Thank you very much for your answer! I will try to comment out the screen.Clear() in the tcell package and test how that effects the screen-output on windows and (more important) *ux. It will just take some time to change the package-code and then run the build-script.

i have not understood (yet) how the tcell package internally works, but aeons ago i had a somewhat similar issue on a Unix system with a cshell script that was periodically refreshing the display on a slow 9600 baud terminal. My solution at that time was not to clear the screen, but instead move the cursor home, then refresh the screen line by line, character by character from the left to wherever the line ended and then send the delete to EOL escape code. There were still some visible artifacts, but only in single lines and much less disturbing for the human eye.

I am not using any call to *Draw method, except in the function to update the status-line:

//--------------------------------------------------------------------------------
// Update the status-line every 500 milli-seconds in an endless loop
//--------------------------------------------------------------------------------
func UpdateStatusLine() {
  for {
    time.Sleep(500 * time.Millisecond)
    KeyName := LastKey.Name()
    KeyName = strings.ReplaceAll(KeyName,"Rune[","'")
    KeyName = strings.ReplaceAll(KeyName,"]","'")
    Content := fmt.Sprintf("[#F0F000]Display-Frequency: [#F0F0F0]%-4dms " + 
                           "[#F0F000]| Display-Update: [#F0F0F0]%-5t " +
                           "[#F0F000]| Compact-Mode: [#F0F0F0]%-5t " +
                           "[#F0F000]| LastKey: [#F0F0F0]%-14s " + 
                           "[#F0F000]| Page: [#F0F0F0]%-9s " +
                           "[#F0F000]| [#B01010]Press F1 for help.",
                           DataPanelDelay,DisplayUpdate,CompactDisplay,KeyName,CurrentPage)
    MonApp.QueueUpdateDraw(func() { StatusLine.SetText(Content) })
  } // END for
} // END UpdateStatusPanel

which is executed every 500ms. No call to *Draw() anywhere else in my code:

godev@ffappsdev [OUDbrowse]: grep -i draw *.go
StatusLine.go:    MonApp.QueueUpdateDraw(func() { StatusLine.SetText(Content) })
godev@ffappsdev [OUDbrowse]:

It must be something windows specific, so far i have tested Linux on I86, X64, Arm32, Arm64, Sparc and AIX and no flicker, it happens just in Windows cmd and power-shell, inside windows and in full-screen.

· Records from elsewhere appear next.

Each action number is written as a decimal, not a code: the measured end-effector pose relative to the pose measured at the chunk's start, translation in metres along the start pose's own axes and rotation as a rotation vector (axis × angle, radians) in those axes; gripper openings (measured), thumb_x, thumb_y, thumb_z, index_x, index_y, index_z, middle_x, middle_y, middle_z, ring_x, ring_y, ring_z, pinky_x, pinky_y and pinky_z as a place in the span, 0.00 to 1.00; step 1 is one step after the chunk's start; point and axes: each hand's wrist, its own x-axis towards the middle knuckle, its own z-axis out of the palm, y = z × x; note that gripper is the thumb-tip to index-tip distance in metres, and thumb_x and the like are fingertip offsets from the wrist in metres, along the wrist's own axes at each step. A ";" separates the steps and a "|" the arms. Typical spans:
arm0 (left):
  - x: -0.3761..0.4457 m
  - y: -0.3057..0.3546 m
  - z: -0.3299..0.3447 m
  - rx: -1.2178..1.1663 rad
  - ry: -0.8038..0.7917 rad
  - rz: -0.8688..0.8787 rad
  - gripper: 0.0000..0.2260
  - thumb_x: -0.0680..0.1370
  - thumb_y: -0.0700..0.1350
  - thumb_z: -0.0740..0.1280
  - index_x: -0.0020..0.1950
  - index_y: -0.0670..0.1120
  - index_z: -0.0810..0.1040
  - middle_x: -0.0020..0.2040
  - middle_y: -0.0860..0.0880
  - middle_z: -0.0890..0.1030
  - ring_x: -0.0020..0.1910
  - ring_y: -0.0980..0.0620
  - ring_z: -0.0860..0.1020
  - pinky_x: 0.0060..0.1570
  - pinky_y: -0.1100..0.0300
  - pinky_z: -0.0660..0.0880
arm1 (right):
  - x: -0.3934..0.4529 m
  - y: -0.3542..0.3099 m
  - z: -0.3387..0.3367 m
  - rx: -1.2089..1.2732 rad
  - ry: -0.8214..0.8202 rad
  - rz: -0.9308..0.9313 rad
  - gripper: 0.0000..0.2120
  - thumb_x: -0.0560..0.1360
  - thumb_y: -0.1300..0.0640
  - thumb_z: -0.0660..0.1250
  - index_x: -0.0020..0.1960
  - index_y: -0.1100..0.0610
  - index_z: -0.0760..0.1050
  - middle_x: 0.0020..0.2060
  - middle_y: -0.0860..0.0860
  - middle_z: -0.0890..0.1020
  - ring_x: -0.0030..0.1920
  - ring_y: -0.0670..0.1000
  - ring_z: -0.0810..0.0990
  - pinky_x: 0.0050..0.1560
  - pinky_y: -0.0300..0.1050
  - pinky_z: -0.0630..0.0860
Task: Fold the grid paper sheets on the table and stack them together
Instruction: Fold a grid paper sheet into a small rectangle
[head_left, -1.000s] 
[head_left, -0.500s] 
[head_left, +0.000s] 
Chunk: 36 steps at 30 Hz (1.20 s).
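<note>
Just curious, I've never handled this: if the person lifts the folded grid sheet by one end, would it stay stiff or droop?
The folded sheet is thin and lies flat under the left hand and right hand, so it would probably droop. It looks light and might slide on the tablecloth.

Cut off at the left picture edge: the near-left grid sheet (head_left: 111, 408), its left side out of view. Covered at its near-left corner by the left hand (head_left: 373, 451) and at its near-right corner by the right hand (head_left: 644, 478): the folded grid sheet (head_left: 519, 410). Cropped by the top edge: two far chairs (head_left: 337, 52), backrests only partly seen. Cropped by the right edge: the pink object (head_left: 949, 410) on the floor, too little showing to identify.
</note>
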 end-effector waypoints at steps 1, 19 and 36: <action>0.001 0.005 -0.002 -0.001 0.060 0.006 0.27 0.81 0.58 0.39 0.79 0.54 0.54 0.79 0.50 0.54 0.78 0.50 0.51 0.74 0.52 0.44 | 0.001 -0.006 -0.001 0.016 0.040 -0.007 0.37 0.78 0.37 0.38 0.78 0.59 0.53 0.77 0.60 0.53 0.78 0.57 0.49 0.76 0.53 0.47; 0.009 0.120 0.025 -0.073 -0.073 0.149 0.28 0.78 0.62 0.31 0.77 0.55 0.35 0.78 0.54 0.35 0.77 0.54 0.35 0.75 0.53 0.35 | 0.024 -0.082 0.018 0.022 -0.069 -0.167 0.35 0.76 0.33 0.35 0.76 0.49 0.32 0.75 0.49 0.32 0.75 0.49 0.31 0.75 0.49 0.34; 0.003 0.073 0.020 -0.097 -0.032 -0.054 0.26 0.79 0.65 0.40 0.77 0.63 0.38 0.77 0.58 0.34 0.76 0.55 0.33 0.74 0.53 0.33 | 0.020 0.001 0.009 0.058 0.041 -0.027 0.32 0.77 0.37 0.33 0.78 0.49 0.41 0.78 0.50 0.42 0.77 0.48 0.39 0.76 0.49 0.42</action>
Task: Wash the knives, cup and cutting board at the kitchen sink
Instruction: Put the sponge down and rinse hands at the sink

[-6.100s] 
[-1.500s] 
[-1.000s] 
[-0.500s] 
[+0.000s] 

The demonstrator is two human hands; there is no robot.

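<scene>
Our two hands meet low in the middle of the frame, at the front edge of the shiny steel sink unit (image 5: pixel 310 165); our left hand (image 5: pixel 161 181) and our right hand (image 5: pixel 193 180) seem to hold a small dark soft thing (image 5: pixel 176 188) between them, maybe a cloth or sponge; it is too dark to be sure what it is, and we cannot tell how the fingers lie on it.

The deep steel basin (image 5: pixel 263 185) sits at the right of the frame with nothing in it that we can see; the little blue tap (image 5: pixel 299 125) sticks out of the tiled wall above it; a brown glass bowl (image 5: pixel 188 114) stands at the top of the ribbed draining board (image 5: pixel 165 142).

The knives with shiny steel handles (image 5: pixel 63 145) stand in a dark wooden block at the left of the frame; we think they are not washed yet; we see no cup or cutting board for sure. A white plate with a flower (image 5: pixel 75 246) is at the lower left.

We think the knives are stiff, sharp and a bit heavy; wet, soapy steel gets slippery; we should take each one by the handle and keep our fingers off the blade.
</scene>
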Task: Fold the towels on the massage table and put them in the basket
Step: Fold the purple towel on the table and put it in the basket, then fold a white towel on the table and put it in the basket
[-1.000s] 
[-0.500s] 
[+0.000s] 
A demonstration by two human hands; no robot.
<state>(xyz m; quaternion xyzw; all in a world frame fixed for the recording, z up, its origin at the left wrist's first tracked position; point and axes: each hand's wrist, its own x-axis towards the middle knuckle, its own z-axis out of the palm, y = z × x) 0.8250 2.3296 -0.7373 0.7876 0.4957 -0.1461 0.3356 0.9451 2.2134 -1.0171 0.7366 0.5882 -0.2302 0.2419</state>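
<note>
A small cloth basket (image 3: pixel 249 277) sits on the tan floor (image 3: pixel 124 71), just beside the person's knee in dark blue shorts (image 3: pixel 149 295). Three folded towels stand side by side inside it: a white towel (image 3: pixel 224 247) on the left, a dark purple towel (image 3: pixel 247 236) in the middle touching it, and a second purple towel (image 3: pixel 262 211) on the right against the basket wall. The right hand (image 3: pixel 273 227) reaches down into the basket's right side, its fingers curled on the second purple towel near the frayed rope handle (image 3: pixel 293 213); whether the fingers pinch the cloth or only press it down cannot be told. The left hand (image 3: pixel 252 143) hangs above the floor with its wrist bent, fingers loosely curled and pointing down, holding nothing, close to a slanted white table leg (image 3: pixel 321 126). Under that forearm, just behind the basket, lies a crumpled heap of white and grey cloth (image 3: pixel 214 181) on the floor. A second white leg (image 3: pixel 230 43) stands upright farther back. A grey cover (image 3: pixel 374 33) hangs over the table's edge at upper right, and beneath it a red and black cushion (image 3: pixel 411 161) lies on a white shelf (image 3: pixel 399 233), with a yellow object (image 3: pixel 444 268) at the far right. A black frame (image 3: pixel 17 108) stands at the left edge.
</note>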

FJuedesOrcl commented 11 months ago

OK, update with the screen.Clear() in the tcell package commented out:

FJuedesOrcl commented 11 months ago

@rivo Update on this issue:

Changes to the code of application.go

- line 604: commented out "//[fjuedes 2023-11-17] screen.Clear()
- line 609: changed to "screen.Sync() //[fjuedes 2023-11-17] screen.Show()"
- line 623: changed to: "screen.Sync() //[fjuedes 2023-11-17] screen.Show()"

This will prevent screen-flickering in the windows terminals, cmd, MobaXTerm and MS-Terminal (cmd and powershell). Few artifacts are visible if the window is resized, especially when the width is changed.

On *nix terminals no visible artifacts, tested with MobaXTerm, PuTTY, MS-Terminal and on Linux-consoles.

To be sure that the changes above will only affect Windows, the runtime package could be used to apply the changes only on windows.

rivo commented 10 months ago

This issue was resolved in tcell and I upgraded tview to the latest version. So the flickering should be gone with the latest commit.